◆ **Required action**: Every line of the material must be set down again without alteration.

◆ **Data section**:
- - -

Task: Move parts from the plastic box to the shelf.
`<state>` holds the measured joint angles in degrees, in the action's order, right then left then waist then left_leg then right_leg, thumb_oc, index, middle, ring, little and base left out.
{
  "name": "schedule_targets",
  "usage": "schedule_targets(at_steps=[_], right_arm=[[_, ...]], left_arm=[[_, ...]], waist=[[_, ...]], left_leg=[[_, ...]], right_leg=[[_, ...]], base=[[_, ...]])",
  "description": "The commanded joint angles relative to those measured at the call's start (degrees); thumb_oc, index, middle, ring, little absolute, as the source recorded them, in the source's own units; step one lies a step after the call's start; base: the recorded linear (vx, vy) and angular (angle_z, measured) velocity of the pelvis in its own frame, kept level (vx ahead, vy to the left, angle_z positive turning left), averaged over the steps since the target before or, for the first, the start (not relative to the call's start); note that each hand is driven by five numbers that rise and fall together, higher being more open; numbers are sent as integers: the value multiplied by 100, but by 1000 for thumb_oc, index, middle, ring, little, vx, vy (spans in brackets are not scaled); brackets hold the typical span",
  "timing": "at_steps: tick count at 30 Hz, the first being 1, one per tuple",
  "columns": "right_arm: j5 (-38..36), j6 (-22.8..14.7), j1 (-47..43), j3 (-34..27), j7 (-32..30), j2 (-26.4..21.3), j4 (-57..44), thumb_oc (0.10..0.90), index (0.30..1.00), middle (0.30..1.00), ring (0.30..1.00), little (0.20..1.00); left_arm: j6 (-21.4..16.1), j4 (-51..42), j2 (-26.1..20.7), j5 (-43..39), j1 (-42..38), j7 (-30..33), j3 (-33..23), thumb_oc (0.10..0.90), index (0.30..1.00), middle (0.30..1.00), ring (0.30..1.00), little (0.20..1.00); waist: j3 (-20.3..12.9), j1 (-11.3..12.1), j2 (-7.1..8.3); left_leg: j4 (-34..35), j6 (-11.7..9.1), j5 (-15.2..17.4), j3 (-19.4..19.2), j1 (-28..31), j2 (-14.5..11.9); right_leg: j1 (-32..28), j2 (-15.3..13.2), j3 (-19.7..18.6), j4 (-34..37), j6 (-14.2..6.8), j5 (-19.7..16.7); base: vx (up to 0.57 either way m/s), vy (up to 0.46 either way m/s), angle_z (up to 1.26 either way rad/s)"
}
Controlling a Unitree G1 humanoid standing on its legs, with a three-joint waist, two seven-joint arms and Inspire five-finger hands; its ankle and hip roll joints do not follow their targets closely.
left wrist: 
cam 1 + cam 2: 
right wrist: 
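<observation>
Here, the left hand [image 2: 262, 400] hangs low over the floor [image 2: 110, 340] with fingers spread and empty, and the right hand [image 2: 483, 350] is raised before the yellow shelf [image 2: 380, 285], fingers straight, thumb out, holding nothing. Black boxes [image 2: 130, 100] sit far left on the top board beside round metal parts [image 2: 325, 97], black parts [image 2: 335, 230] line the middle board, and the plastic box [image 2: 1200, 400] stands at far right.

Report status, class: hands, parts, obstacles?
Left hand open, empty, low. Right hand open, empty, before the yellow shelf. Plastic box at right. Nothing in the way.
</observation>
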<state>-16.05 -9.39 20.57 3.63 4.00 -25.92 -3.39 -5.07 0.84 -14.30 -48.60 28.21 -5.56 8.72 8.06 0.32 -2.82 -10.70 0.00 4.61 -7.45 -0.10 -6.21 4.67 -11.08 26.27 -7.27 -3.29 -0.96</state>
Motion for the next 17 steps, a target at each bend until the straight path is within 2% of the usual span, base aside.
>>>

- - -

◆ **Answer to this problem**:
Task: Move parts from the plastic box to the shelf.
`<state>` holds the measured joint angles in degrees, in the action's order, right then left then waist then left_leg then right_leg, thumb_oc, index, middle, ring, little and base left out.
{
  "name": "schedule_targets",
  "usage": "schedule_targets(at_steps=[_], right_arm=[[_, ...]], left_arm=[[_, ...]], waist=[[_, ...]], left_leg=[[_, ...]], right_leg=[[_, ...]], base=[[_, ...]])",
  "description": "The commanded joint angles relative to those measured at the call's start (degrees); thumb_oc, index, middle, ring, little absolute, as the source recorded them, in the source's own units; step one lies a step after the call's start; base: the recorded linear (vx, vy) and angular (angle_z, measured) velocity of the pelvis in its own frame, kept level (vx ahead, vy to the left, angle_z positive turning left), averaged over the steps since the target before or, for the first, the start (not relative to the call's start); note that each hand is driven by five numbers that rise and fall together, higher being more open; numbers are sent as integers: the value multiplied by 100, but by 1000 for thumb_oc, index, middle, ring, little, vx, vy (spans in brackets are not scaled); brackets hold the typical span",
  "timing": "at_steps: tick count at 30 Hz, the first being 1, one per tuple",
  "columns": "right_arm: j5 (-38..36), j6 (-22.8..14.7), j1 (-47..43), j3 (-34..27), j7 (-32..30), j2 (-26.4..21.3), j4 (-57..44), thumb_oc (0.10..0.90), index (0.30..1.00), middle (0.30..1.00), ring (0.30..1.00), little (0.20..1.00); left_arm: j6 (-21.4..16.1), j4 (-51..42), j2 (-26.1..20.7), j5 (-43..39), j1 (-42..38), j7 (-30..33), j3 (-33..23), thumb_oc (0.10..0.90), index (0.30..1.00), middle (0.30..1.00), ring (0.30..1.00), little (0.20..1.00); waist: j3 (-20.3..12.9), j1 (-11.3..12.1), j2 (-7.1..8.3); left_leg: j4 (-34..35), j6 (-11.7..9.1), j5 (-15.2..17.4), j3 (-19.4..19.2), j1 (-28..31), j2 (-14.5..11.9); right_leg: j1 (-32..28), j2 (-15.3..13.2), j3 (-19.7..18.6), j4 (-34..37), j6 (-14.2..6.8), j5 (-19.7..16.7); base: vx (up to 0.57 either way m/s), vy (up to 0.46 either way m/s), angle_z (up to 1.26 either way rad/s)"
}
Controlling a Unitree G1 humanoid standing on its legs, with a three-joint waist, two seven-joint arms and Inspire five-finger hands; its ankle and hip roll joints do not follow their targets closely.
left wrist: 
cam 1 + cam 2: 
right wrist: 
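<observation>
Here, the left hand [image 2: 262, 400] hangs low over the floor [image 2: 110, 340] with fingers spread and empty, and the right hand [image 2: 483, 350] is raised before the yellow shelf [image 2: 380, 285], fingers straight, thumb out, holding nothing. Black boxes [image 2: 130, 100] sit far left on the top board beside round metal parts [image 2: 325, 97], black parts [image 2: 335, 230] line the middle board, and the plastic box [image 2: 1200, 400] stands at far right.

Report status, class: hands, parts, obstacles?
Left hand open, empty, low. Right hand open, empty, before the yellow shelf. Plastic box at right. Nothing in the way.
</observation>
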<state>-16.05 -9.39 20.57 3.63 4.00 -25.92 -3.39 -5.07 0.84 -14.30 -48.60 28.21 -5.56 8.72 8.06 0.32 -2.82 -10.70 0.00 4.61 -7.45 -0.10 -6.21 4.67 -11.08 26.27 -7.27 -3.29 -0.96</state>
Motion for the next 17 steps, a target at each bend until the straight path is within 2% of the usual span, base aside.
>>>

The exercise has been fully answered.